My biggest criticism of EE pedagogy is that it tends to proceed from abstractions and then derive the whole world. This makes it a bit of a slog for a lot of students. I’d like to see an application-first approach that builds up principles from observed behavior. Like, measure the slip in an induction motor and then work out what’s going on there, instead of deriving motors from Maxwell’s equations.
That's a good point, too, I had a bunch of abstractions without applications in my head.
Its interestine, when you say abstractions. Could you explain what you mean by abstractions in this context and what do you mean by the underlying fundamentals.
One example would be resonant circuits. Ok great you can build resonant circuits, but what for? The fundamentals to understand frequency responses came later in signals and systems. The application came much later when I learned about electric motors, which basically behave like low pass filters (resonant circuits) which enables us to use PWM to generate sine shaped current curves by switching the input voltage on and off. The voltage signal is smoothed by the LPF circuit that is the motors windings.

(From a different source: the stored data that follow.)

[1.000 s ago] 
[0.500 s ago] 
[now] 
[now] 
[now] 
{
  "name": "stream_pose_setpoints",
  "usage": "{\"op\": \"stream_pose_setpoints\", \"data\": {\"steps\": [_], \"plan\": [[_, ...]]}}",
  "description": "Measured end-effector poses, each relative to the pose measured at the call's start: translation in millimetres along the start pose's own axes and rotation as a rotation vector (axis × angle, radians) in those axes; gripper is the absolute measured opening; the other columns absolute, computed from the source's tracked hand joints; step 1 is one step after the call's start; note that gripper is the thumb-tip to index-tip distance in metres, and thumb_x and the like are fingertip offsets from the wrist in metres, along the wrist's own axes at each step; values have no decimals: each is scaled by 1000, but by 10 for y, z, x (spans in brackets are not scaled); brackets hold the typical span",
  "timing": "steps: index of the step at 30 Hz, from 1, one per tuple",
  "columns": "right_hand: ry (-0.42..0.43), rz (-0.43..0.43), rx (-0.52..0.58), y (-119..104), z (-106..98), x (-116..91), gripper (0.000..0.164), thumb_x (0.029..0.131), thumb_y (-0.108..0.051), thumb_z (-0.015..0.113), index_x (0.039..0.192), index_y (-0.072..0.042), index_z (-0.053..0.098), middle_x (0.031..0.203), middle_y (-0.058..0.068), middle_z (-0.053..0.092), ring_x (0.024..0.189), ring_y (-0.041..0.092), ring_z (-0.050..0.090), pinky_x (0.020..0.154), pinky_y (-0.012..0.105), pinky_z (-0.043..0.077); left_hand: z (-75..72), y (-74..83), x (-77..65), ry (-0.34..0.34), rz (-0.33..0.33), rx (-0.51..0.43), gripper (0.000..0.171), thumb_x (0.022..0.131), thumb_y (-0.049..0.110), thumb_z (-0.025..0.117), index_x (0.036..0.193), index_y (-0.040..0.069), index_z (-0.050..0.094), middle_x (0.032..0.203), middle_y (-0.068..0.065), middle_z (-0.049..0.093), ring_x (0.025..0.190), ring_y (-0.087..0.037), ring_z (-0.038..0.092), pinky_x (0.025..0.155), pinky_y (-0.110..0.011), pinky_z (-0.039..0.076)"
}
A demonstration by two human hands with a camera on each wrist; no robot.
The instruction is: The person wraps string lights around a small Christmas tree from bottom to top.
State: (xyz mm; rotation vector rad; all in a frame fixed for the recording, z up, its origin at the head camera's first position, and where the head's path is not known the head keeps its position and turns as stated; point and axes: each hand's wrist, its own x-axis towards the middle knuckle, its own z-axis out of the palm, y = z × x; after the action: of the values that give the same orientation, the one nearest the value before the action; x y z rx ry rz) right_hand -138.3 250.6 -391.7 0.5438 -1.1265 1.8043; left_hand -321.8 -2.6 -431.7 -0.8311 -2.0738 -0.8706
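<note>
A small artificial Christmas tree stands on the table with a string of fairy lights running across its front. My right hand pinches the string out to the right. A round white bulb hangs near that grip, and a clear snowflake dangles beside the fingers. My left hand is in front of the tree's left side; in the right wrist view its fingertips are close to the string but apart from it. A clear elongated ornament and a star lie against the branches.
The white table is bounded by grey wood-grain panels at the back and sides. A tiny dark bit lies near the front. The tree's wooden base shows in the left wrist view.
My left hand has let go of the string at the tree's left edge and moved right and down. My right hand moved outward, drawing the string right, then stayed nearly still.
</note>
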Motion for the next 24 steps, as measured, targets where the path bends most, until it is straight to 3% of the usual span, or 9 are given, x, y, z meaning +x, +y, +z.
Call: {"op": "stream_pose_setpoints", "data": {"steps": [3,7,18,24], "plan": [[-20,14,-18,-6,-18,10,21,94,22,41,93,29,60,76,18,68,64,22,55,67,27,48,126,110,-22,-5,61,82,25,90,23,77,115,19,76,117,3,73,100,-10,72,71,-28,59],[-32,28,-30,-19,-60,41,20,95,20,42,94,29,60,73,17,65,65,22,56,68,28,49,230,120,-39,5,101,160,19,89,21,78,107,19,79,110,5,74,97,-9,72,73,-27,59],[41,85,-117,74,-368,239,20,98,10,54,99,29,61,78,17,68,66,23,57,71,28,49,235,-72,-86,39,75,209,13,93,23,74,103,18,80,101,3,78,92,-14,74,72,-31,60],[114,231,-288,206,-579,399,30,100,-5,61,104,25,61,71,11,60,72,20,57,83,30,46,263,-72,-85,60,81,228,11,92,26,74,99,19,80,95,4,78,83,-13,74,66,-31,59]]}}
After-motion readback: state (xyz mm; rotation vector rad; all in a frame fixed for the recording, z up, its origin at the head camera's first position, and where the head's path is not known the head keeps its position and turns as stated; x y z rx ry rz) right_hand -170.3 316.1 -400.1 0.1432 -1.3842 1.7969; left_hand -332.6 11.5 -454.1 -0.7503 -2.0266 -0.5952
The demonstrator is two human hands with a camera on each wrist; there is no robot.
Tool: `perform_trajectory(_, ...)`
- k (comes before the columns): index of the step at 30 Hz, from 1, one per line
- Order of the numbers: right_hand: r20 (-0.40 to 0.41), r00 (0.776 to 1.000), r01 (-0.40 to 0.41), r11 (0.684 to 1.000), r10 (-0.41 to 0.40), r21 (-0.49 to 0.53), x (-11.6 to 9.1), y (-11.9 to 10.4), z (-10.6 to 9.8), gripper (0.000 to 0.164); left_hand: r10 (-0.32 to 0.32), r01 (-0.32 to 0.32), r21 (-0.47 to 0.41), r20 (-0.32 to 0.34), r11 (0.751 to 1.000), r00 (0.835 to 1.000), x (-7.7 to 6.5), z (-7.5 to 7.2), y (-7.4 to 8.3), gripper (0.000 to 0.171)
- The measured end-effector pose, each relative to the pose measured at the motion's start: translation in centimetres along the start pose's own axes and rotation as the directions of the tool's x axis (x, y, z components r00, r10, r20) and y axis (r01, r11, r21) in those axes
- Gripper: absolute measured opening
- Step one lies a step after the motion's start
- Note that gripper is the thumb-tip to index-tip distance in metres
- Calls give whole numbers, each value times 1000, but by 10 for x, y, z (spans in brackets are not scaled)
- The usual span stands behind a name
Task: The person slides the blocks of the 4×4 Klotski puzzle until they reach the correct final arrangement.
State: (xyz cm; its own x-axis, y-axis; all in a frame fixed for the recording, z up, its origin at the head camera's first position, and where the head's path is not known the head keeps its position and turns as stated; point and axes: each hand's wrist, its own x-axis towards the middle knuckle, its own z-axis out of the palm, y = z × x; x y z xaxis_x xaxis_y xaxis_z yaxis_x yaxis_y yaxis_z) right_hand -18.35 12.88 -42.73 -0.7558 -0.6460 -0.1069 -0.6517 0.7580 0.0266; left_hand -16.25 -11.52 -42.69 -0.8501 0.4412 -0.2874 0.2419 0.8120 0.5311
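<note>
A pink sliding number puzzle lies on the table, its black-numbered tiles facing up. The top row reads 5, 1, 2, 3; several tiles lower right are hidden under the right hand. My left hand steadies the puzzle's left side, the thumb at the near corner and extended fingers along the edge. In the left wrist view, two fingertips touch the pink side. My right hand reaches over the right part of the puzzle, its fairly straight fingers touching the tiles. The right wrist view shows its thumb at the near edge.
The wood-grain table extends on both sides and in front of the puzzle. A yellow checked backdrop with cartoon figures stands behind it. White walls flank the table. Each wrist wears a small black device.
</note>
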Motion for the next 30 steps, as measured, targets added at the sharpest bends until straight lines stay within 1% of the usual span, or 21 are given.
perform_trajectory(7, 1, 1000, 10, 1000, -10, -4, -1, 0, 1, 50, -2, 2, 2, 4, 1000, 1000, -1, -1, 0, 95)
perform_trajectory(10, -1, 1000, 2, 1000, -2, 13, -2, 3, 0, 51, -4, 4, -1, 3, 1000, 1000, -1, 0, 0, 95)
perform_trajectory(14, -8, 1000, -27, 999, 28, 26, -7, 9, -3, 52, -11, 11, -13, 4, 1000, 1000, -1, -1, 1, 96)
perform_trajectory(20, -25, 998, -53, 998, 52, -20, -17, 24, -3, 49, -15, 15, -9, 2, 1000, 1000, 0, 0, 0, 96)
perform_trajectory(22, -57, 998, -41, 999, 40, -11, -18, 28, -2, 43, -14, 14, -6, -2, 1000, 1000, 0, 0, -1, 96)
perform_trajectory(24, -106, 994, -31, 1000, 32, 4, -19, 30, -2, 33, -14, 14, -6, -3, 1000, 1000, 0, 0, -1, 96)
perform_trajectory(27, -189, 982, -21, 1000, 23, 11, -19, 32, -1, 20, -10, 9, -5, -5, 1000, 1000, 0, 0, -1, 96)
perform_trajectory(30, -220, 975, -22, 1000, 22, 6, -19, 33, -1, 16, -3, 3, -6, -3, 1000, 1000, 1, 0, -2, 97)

I think it would have helped me if we talked about the motor or other examples first, and then did some math to show how the resonant behavior can be useful.
It’s crazy that VFDs work! You have to have a really good ground though, or you get arcing through the bearings.
I remember having two class about networking, the first one was top down, it was awful, the second one was bottom up, everything clicked.
Why is bottom up or top down needed? Why can't you just explain everything at a high level first and then get into the details?
There isn't enough time. A leisurely exploration from observations is what you do on your own time. School has a certain amount of material to convey in a certain time. That means learn the axioms and rules as best you can and get to work paying off that enormous student loan.
Massive waste of time. So much happens in a way that is not intuitive nor easily observable that starting from the math is much better.
The blog post describes the problem with this strategy, I think—the author was already pulled over to the CS side because they could just throw together a web app that people could actually interact with, day one.
If you start with easy circuit models, at least the labs can put together something tangible in the first couple semesters, to keep people interested.
And, I mean, a lot of engineering students end up going into sort of technician-y jobs, so keeping the hands-on spark alive has a lot of value, IMO.
So set your sights lower? A lot of BS EEs exit the process understanding neither Maxwell’s equations nor which end of a soldering iron to hold. The degree demonstrates that they are good at abstract symbol manipulation, and that’s not nothing, but it’s not very intellectually fulfilling and it filters out a lot of people who could be good engineers.
Don't forget, Faraday hated math.
Teaching solutions without even mentioning the problems, basically. I hate it.